- _What you have to do_:
Reproduce this listing in full.

<<<<

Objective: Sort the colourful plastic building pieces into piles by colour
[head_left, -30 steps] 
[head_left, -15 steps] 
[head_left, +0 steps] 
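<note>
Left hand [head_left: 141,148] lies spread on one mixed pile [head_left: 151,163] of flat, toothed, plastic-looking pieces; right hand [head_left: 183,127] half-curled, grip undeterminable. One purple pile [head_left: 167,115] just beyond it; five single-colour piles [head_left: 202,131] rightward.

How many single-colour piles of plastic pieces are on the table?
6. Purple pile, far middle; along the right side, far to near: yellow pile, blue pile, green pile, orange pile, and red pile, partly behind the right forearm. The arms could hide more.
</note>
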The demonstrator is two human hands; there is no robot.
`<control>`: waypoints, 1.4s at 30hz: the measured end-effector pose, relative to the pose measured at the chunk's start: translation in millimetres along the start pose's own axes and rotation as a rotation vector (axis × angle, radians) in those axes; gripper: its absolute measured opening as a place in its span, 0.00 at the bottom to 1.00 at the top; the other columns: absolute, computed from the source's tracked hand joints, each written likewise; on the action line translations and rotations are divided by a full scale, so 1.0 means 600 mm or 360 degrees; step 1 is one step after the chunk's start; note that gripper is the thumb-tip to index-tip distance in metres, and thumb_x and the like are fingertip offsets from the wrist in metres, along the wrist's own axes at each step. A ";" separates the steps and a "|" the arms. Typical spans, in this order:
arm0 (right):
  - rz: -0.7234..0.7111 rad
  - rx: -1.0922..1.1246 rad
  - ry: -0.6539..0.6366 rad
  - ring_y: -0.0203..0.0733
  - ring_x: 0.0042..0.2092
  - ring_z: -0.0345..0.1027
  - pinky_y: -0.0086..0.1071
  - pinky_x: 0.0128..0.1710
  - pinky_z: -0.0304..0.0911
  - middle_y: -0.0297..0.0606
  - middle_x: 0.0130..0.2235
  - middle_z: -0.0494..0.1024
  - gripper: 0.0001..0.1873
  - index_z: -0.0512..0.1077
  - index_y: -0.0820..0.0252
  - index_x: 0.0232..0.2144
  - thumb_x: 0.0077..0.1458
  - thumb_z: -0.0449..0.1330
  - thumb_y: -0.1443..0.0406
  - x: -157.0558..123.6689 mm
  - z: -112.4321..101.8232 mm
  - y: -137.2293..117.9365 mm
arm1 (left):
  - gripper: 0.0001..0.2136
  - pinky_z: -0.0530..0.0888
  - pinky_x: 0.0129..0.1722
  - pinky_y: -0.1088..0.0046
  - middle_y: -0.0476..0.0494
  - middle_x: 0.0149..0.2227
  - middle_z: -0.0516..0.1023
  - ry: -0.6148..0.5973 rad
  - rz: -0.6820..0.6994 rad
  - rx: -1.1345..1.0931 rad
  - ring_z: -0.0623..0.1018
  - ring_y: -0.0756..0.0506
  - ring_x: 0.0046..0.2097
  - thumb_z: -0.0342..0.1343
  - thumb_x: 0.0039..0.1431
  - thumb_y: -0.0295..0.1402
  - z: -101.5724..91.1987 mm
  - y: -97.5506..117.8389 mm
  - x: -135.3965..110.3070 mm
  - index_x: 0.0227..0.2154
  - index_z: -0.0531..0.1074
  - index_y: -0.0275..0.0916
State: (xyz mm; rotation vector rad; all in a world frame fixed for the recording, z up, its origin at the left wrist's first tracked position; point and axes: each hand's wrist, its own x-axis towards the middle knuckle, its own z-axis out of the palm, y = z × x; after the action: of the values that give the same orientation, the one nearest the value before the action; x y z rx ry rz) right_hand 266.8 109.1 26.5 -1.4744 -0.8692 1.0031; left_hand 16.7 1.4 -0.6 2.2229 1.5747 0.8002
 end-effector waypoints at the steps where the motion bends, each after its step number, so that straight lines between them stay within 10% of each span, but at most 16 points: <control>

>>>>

- _Reply_:
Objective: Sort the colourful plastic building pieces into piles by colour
[head_left, -30 steps] 
[head_left, -15 steps] 
[head_left, +0 steps] 
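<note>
Left hand [head_left: 141,148] lies spread on one mixed pile [head_left: 151,163] of flat, toothed, plastic-looking pieces; right hand [head_left: 183,127] half-curled, grip undeterminable. One purple pile [head_left: 167,115] just beyond it; five single-colour piles [head_left: 202,131] rightward.

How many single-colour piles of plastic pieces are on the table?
6. Purple pile, far middle; along the right side, far to near: yellow pile, blue pile, green pile, orange pile, and red pile, partly behind the right forearm. The arms could hide more.
</note>
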The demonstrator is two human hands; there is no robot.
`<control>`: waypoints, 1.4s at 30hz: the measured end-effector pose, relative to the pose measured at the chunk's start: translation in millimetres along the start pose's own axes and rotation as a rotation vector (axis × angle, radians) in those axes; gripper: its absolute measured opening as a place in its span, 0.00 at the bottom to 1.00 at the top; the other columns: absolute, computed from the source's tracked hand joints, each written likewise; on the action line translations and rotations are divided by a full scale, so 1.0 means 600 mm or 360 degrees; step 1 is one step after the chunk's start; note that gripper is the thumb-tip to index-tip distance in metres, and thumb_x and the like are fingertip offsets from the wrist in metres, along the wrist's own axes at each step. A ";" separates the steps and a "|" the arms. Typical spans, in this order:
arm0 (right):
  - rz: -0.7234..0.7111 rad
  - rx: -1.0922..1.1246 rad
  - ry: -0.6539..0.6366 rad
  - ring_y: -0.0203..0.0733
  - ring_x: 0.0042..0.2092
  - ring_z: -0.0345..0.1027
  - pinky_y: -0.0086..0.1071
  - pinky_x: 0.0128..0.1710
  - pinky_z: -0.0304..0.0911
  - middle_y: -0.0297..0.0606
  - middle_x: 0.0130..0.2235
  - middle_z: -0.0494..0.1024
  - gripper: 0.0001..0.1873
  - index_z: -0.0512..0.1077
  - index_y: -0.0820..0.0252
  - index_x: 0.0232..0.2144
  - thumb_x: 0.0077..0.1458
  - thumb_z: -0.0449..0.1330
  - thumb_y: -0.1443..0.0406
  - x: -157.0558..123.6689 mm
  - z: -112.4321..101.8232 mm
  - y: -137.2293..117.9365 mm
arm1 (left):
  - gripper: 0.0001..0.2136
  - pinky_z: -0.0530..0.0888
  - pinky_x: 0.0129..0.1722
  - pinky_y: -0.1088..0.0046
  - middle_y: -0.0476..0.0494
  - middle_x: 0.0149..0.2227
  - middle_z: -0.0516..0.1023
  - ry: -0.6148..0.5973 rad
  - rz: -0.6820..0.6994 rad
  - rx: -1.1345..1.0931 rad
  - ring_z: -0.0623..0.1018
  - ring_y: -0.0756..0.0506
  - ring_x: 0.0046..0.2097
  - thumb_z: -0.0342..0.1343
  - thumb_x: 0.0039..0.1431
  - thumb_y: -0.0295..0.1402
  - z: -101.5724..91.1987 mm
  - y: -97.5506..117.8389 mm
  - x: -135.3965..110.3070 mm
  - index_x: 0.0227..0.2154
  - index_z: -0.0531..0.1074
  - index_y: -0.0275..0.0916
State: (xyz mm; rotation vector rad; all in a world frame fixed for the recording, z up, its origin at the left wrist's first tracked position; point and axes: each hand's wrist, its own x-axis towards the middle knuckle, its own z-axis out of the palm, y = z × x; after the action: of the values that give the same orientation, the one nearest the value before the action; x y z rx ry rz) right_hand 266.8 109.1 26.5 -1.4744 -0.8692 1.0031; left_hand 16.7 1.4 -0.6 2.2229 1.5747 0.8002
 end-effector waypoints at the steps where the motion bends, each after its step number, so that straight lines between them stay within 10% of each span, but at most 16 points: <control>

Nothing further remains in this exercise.